Gli agenti sedavano una rissa fuori dalla discoteca: il 19enne li ha presi a pugni e morsi
SAN SALVO. Patteggia la condanna a sei mesi per violenza a pubblico ufficiale e lesioni Rosario Alea, 19 anni, nato a Santo Domingo, ma da anni residente a Vasto. La pena è stata sospesa. Il giovane a fine agosto, al culmine di una rissa sul lungomare, aveva aggredito e ferito al volto V.F., 32 anni, agente di polizia fuori servizio che stava cercando di placare gli animi tra due gruppi che erano venuti alle mani, e preso a calci un altro agente che lo aveva bloccato. Per il diciannovenne il tribunale di Vasto ha disposto il processo con rito direttissimo. I difensori dell’imputato, Antonello e Giovanni Cerella, hanno chiesto e ottenuto il patteggiamento della pena. Con Alea, incensurato e fino a quella notte un tranquillo ragazzo, durante la querelle c’erano altri due ragazzi che avevano partecipato alla rissa fuori da una discoteca della riviera sansalvese, ma la loro posizione è stata stralciata. La movimentata sequenza alla quale avevano assistito molti giovani, era avvenuta alle 3 di notte.
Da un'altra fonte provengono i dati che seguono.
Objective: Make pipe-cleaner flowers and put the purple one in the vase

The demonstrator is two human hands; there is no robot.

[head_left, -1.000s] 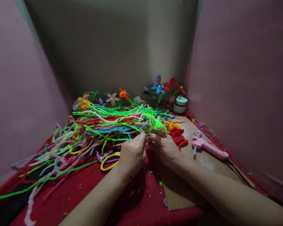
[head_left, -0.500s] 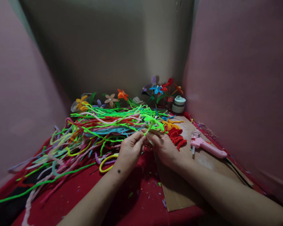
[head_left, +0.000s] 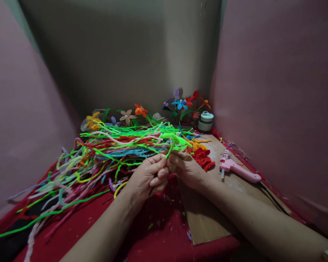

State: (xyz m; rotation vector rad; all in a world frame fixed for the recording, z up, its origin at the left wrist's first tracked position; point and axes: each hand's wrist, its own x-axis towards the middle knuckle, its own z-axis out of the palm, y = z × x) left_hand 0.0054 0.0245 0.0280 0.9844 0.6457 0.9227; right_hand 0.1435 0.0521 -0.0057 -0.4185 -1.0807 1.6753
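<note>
My left hand [head_left: 150, 175] and my right hand [head_left: 186, 165] meet over the front of the table. Between their pinched fingertips is the stem of a bright green fuzzy flower shape [head_left: 171, 139], its petals spreading above the fingers. Both hands are closed on that stem. A thin dark tip shows below my left hand's fingers. Right behind the hands lies a large heap of colourful pipe cleaners [head_left: 120, 143]. Red fuzzy pieces [head_left: 203, 158] are just beyond my right hand, next to orange ones [head_left: 198, 145].
A pink glue gun [head_left: 239, 169] with a black cord rests on a brown board [head_left: 205, 218] at the right. A lidded jar [head_left: 206, 121] and finished fuzzy flowers [head_left: 180, 104] stand at the back. Yellow scissor handles [head_left: 120, 188] lie beside my left wrist.
The green flower shape has tilted and turned between my fingers. My left hand has rolled, showing more curled fingers, and covers more of the yellow handles.
</note>
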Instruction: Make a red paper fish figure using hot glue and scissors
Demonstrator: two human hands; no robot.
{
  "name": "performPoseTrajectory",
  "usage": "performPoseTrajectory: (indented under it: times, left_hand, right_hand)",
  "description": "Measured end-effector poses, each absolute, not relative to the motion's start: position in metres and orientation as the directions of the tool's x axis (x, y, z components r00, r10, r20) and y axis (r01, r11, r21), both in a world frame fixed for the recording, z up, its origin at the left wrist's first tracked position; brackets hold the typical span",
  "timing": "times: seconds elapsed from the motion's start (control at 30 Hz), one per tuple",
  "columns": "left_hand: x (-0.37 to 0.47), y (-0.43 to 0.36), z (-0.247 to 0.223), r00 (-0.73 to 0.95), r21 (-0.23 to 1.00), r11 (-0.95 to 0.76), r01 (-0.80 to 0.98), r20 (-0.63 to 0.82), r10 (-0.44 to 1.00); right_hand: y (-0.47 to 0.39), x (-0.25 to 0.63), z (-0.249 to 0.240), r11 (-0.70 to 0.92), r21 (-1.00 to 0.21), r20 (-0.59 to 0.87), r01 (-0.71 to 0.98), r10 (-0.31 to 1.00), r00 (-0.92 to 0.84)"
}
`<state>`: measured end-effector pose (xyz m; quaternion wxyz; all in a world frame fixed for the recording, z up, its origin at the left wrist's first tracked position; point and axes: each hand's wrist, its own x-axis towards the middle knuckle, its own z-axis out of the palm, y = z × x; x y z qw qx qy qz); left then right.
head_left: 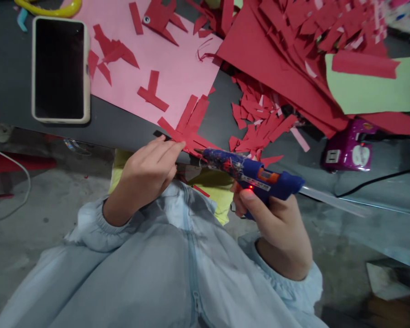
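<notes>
My right hand is wrapped round the handle of a blue hot glue gun, whose small red light is lit. The gun's nozzle points left and meets the red paper strips at the table's near edge. These strips overlap in a branching shape, and I cannot tell whether they are joined. My left hand holds the near end of them with bent fingers; its thumb is hidden. Behind, on a pink sheet, lie a T of two red strips and a red paper fish with a googly eye.
A phone lies at the left, with a yellow ring-shaped handle behind it. Red paper scraps and large red sheets cover the right side. A purple box with a black cable stands near a green sheet.
</notes>
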<state>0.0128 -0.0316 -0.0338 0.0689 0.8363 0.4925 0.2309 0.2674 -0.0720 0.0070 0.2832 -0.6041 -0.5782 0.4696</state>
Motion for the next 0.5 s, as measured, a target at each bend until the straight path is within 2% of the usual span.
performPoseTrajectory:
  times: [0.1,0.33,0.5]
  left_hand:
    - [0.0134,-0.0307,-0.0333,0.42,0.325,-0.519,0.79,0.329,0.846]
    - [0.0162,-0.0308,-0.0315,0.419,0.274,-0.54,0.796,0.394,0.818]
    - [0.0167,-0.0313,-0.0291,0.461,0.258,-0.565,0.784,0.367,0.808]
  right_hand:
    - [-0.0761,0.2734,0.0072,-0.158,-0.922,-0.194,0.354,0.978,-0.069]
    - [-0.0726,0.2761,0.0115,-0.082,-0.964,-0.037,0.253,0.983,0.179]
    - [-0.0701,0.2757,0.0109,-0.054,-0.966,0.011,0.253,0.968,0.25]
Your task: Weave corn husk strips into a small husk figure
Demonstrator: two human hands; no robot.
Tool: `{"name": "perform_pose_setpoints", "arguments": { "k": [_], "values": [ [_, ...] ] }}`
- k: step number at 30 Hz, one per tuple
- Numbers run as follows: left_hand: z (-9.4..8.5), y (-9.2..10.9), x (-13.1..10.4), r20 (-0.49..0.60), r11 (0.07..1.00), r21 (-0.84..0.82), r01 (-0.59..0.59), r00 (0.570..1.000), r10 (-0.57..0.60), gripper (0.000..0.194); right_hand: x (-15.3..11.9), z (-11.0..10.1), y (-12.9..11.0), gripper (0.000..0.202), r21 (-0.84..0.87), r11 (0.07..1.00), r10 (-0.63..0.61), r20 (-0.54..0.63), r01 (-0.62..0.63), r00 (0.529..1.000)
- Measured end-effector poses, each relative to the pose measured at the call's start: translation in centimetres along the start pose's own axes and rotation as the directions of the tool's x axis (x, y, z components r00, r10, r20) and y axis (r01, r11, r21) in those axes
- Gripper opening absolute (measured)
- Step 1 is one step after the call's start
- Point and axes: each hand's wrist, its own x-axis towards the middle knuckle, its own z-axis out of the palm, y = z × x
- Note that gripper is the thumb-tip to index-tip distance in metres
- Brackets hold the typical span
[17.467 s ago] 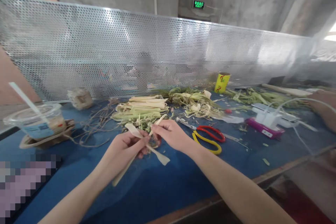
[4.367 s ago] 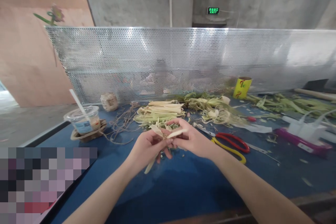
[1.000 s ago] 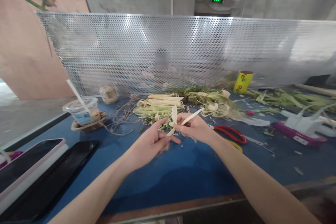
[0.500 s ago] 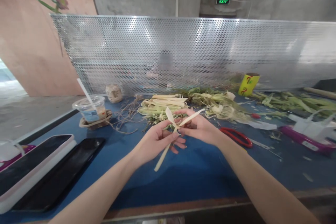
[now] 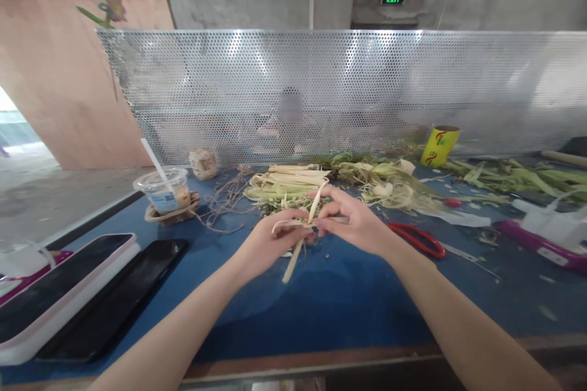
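Both my hands meet over the middle of the blue table [image 5: 358, 317], fingertips close together. Between them is a pale folded corn husk strip [image 5: 292, 261], its lower end pointing down toward me and other ends sticking up and out to the left. My left hand [image 5: 275, 241] pinches it near the crossing. My right hand [image 5: 351, 220] is closed on the strip from the other side; its fingertips partly hide the fold. Just behind lie a bundle of pale husk strips [image 5: 293, 177] and a bunch of small whitish buds on green stems [image 5: 279, 203].
At left are two phones [image 5: 114, 299], a drink cup with straw [image 5: 162, 189] and tangled twine [image 5: 224, 201]. To the right lie red-handled scissors [image 5: 419, 241], loose husks [image 5: 389, 186], a yellow roll [image 5: 440, 145] and a purple power strip [image 5: 541, 247]. A perforated metal screen [image 5: 339, 91] stands behind.
The husk strip's upper ends have shifted: one now bends out leftward over my left hand, another stands steeper. My hands have turned slightly, and the view has moved a little.
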Motion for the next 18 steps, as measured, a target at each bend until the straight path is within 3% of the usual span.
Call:
{"name": "perform_pose_setpoints", "arguments": {
  "k": [4, 7, 10, 13, 16, 18],
  "values": [
    [-0.3, 0.5, -0.2, -0.061, 0.987, 0.112, -0.114, 0.991, 0.122, 0.027, 0.2, -0.2, 0.4, 0.038, 0.127, 0.992, -0.003, -0.030, 0.007, 1.000],
    [-0.4, 0.8, -0.4, -0.041, 0.981, 0.153, -0.118, 0.991, 0.126, 0.030, 0.6, -0.5, 0.8, 0.032, 0.292, 0.956, -0.001, -0.048, 0.015, 0.999],
    [-0.3, 0.7, -0.4, -0.077, 0.939, 0.302, -0.164, 0.978, 0.196, 0.033, 0.9, -0.2, 1.1, 0.030, 0.510, 0.858, 0.049, 0.025, -0.055, 0.998],
    [-0.2, 0.2, 0.0, -0.165, 0.867, 0.444, -0.227, 0.930, 0.328, 0.021, 1.0, 0.6, 1.3, 0.031, 0.627, 0.764, 0.103, 0.114, -0.152, 0.988],
    [-0.2, -0.2, 0.3, -0.236, 0.864, 0.436, -0.252, 0.895, 0.380, 0.012, 0.8, 1.0, 1.2, 0.032, 0.485, 0.861, 0.129, 0.089, -0.156, 0.988],
    [-0.3, -0.4, 0.4, -0.238, 0.900, 0.376, -0.219, 0.916, 0.322, 0.015, 0.7, 1.0, 0.9, 0.035, 0.249, 0.963, 0.091, 0.044, -0.099, 0.995]
  ]
}}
V.F., agente della polizia che lavora nella capitale, libero dal servizio e in borghese aveva visto due gruppi rivali venire alle mani e immediatamente era intervenuto per cercare di calmare i contendenti. L’agente aveva mostrato il tesserino e invitato i litiganti alla calma. Il giovane per tutta risposta gli aveva sferrato un pugno sul viso e si era allontanato. Non solo. Raggiunto dal fratello del ferito, S.F., anche lui agente della polizia, lo aveva morso a una gamba e preso a calci. Con lui c’erano altri giovani connazionali (identificati dalla polizia). Nonostante il dolore alla gamba per i colpi ricevuti, S.F. era riuscito a fermare il ragazzo. L’agente ferito era ricorso alle cure del Pronto soccorso dove gli avevano diagnosticato una cervicalgia da contraccolpo, frattura delle ossa nasali, ferite multiple al volto: prognosi di 25 giorni. La pena per il diciannovenne incensurato è stata sospesa. V.F., che durante l’udienza seguita alla convalida si era costituito parte civile, sarà risarcito in separata sede. (p.c.)